Why Translation Matters (Why X Matters Series) by Edith Grossman
Author:Edith Grossman [Grossman, Edith]
Language: eng
Format: epub
ISBN: 9780300126563
Publisher: Yale University Press
To my mind, a translator's fidelity is not to lexical pairings but to context—the implications and echoes of the first author's tone, intention, and level of discourse. Good translations are good because they are faithful to this contextual significance. They are not necessarily faithful to words or syntax, which are peculiar to specific languages and can rarely be brought over directly in any misguided and inevitably muddled effort to somehow replicate the original. This is the literalist trap, because words do not mean in isolation. Words mean as indispensable parts of a contextual whole that includes the emotional tone and impact, the literary antecedents, the connotative nimbus as well as the denotations of each statement. I believe—if I didn't, I could not do the work—that the meaning of a passage can almost always be rendered faithfully in a second language, but its words, taken as separate entities, can almost never be. Translators translate context. We use analogy to recreate significance, searching for the phrasing and style in the second language which mean in the same way and sound in the same way to the reader of that second language. And this requires all our sensibility and as much sensitivity as we can summon to the workings and nuances of the language we translate into.

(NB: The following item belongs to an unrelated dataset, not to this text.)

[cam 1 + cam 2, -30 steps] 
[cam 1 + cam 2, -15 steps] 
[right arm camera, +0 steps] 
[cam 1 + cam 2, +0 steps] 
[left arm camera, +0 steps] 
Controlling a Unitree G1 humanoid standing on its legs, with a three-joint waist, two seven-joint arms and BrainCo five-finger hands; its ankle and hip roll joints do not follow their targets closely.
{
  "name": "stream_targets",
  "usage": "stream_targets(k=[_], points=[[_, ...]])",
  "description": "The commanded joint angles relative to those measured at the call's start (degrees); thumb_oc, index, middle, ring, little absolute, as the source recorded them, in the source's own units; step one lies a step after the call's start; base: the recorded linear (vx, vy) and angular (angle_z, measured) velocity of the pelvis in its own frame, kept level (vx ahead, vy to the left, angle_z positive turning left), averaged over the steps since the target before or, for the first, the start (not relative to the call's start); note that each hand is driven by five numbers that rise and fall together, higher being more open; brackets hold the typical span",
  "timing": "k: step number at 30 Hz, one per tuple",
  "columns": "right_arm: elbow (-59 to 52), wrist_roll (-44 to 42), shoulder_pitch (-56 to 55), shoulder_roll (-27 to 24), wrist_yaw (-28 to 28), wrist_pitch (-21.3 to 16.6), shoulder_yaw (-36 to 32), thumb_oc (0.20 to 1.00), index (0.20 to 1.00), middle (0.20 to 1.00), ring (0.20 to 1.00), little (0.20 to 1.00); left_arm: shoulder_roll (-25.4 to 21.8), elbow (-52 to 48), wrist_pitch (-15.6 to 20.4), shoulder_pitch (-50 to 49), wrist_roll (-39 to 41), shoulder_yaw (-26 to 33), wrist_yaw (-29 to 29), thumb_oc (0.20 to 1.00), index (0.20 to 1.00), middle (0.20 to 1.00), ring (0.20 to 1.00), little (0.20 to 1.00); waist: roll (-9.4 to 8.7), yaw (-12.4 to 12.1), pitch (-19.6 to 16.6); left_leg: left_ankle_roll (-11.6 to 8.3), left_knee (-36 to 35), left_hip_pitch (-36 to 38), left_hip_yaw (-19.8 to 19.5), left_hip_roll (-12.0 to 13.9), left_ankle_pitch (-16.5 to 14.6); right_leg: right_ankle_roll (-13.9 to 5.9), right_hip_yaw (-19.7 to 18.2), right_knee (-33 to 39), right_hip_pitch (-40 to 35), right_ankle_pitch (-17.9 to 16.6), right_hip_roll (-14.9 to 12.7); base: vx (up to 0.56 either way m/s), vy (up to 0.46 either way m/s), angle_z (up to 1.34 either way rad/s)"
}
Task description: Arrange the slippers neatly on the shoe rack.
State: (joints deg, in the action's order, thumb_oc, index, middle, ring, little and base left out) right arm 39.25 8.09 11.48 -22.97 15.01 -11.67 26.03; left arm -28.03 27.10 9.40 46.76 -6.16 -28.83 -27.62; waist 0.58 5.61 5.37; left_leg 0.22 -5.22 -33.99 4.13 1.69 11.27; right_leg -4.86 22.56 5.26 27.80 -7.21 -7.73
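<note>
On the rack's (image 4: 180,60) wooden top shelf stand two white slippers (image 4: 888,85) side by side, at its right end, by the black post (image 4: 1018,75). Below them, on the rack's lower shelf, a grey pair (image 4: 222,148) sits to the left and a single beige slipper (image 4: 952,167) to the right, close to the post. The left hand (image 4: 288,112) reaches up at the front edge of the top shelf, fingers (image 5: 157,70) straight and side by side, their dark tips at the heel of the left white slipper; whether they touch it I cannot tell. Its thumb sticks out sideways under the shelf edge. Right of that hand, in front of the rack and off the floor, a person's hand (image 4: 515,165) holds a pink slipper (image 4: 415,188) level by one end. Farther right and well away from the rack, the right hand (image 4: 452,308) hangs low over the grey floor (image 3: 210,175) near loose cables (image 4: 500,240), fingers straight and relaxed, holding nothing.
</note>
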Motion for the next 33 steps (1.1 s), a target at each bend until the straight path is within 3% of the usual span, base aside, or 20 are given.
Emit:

To balance the clear presumption of my criticizing Nabokov's theories of translation, I would like to cite John Dryden. In the preface to his translation of Ovid's Epistles, published in 1680, Dryden called literal translations “servile,” and then, in his conclusion, he articulated, in perfectly eloquent language, his surprisingly modern approach to the issue of the translator's obligations:
A translator that would write with any force or spirit of an original must never dwell on the words of his author. He ought to possess himself entirely and perfectly comprehend the genius and sense of his author, the nature of the subject, and the terms of the art or subject treated of. And then he will express himself as justly, and with as much life, as if he wrote an original: whereas he who copies word for word loses all the spirit in the tedious transfusion. (31)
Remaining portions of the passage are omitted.